Task prompt:
This exercise calls for retyping every line below exactly, with the images omitted.

[[ Collected data, beginning ]]

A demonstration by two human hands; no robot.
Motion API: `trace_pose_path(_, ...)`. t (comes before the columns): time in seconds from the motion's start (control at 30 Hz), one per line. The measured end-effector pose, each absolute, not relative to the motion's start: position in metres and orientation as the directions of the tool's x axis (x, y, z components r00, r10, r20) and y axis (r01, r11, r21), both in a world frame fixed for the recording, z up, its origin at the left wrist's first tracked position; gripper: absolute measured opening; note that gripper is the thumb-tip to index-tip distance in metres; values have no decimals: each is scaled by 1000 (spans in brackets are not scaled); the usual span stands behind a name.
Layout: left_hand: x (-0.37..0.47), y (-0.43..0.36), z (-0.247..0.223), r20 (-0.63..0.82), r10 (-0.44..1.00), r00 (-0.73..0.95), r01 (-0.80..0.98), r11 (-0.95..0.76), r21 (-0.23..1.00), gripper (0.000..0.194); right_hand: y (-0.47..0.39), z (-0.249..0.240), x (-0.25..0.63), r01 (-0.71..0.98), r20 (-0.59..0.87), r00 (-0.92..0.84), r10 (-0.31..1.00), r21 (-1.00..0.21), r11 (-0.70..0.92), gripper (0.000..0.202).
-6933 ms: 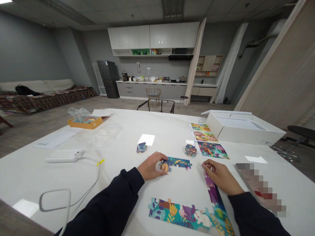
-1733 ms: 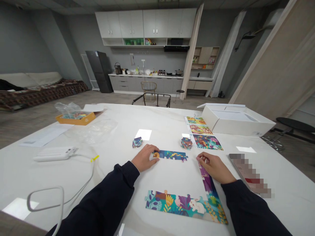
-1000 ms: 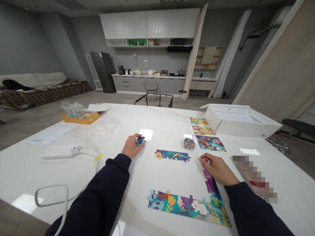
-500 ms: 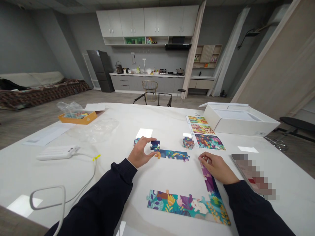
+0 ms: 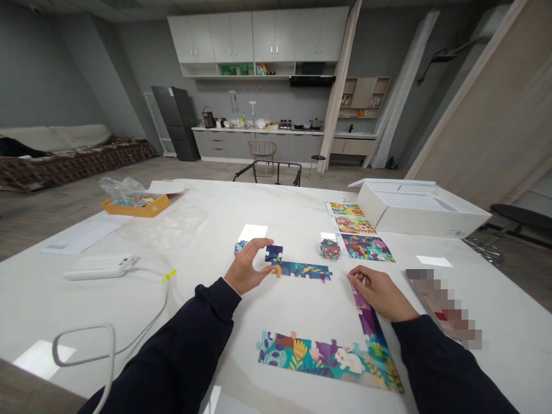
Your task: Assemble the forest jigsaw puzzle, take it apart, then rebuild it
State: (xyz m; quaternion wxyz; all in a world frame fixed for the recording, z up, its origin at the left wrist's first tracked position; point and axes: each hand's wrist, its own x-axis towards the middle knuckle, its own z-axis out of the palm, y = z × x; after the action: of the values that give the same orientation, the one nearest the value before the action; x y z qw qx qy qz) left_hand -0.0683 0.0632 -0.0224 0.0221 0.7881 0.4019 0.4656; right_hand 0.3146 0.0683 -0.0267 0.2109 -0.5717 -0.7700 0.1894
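Observation:
My left hand [image 5: 248, 269] pinches a dark blue puzzle piece [image 5: 274, 254] between thumb and index finger, at the left end of a joined blue puzzle strip [image 5: 306, 270]. Partly behind my left fingers lies another puzzle piece [image 5: 240, 246]. My right hand [image 5: 379, 290] is closed, fingertips together at the upper end of a purple puzzle column [image 5: 365, 316]; whatever they hold is hidden. That column joins a bottom puzzle strip [image 5: 314, 356] with a white rabbit and yellow plants. A small stack of puzzle pieces [image 5: 330, 249] sits beyond the blue strip.
Picture cards [image 5: 366, 247] lie beside a white box [image 5: 426, 210] at the back right. A phone [image 5: 440, 305] is right of my right hand. On the left are a power bank [image 5: 99, 267] with a cable [image 5: 146, 330], an orange box [image 5: 135, 207] and clear plastic wrap [image 5: 168, 227].
The dark blue piece in my left hand has shifted slightly to the right and turned a little. My right hand has stayed in place.

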Motion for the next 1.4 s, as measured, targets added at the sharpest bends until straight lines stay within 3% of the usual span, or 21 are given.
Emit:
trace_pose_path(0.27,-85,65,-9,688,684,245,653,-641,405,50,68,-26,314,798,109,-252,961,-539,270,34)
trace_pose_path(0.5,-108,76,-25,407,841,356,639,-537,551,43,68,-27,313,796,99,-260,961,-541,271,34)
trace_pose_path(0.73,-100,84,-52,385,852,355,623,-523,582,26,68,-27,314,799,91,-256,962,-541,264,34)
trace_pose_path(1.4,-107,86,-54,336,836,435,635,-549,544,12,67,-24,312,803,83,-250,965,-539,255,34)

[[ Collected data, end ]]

Task result:
A demonstration by two human hands; no robot.
Motion API: `trace_pose_path(_, ...)`. t (comes before the columns): time in seconds from the motion's start (control at 30 Hz), one per line. The measured end-effector pose, each absolute, not relative to the motion's start: position in metres and orientation as the directions of the tool's x axis (x, y, z components r00, r10, r20) and y axis (r01, r11, r21), both in a world frame fixed for the recording, z up, its origin at the left wrist's first tracked position; gripper: absolute measured opening; note that gripper is the thumb-tip to index-tip distance in metres; values have no decimals: each is scaled by 1000 (spans in brackets are not scaled); the usual span stands behind a name.
Layout: left_hand: x (-0.37..0.47), y (-0.43..0.36), z (-0.247..0.223), r20 (-0.63..0.82), r10 (-0.44..1.00), r00 (-0.73..0.95), r01 (-0.80..0.98), r11 (-0.95..0.76), r21 (-0.23..1.00), gripper (0.000..0.194); right_hand: y (-0.47..0.39), z (-0.249..0.240), x (-0.25..0.63), r01 (-0.71..0.98), r20 (-0.59..0.87), r00 (-0.92..0.84), r10 (-0.31..1.00), r21 (-1.00..0.21), r11 (-0.70..0.92), gripper (0.000..0.202).
-6933 ms: 
-1733 ms: 
-1000 ms: 
-500 ms: 
+0 ms: 
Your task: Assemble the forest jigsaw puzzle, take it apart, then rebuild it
State: (xyz m; quaternion wxyz; all in a world frame fixed for the recording, z up, its origin at the left wrist's first tracked position; point and axes: each hand's wrist, its own x-axis towards the middle knuckle, its own z-axis out of the palm, y = z × x; after the action: of the values that give the same orientation, the one nearest the value before the action; x y z qw qx qy qz) left_hand -0.0683 0.0632 -0.0224 0.0221 0.7881 0.4019 0.4656; right_hand 0.3146 0.0683 -0.0267 0.2109 -0.5717 -0.7700 0.1894
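Observation:
My left hand [image 5: 248, 269] pinches a dark blue puzzle piece [image 5: 274, 254] between thumb and index finger, at the left end of a joined blue puzzle strip [image 5: 306, 270]. Partly behind my left fingers lies another puzzle piece [image 5: 240, 246]. My right hand [image 5: 379, 290] is closed, fingertips together at the upper end of a purple puzzle column [image 5: 365, 316]; whatever they hold is hidden. That column joins a bottom puzzle strip [image 5: 314, 356] with a white rabbit and yellow plants. A small stack of puzzle pieces [image 5: 330, 249] sits beyond the blue strip.
Picture cards [image 5: 366, 247] lie beside a white box [image 5: 426, 210] at the back right. A phone [image 5: 440, 305] is right of my right hand. On the left are a power bank [image 5: 99, 267] with a cable [image 5: 146, 330], an orange box [image 5: 135, 207] and clear plastic wrap [image 5: 168, 227].
The dark blue piece in my left hand has shifted slightly to the right and turned a little. My right hand has stayed in place.
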
Motion for the next 1.4 s, as measured, targets added at the sharpest bends until straight lines stay within 3% of the usual span, or 21 are given.
Emit:
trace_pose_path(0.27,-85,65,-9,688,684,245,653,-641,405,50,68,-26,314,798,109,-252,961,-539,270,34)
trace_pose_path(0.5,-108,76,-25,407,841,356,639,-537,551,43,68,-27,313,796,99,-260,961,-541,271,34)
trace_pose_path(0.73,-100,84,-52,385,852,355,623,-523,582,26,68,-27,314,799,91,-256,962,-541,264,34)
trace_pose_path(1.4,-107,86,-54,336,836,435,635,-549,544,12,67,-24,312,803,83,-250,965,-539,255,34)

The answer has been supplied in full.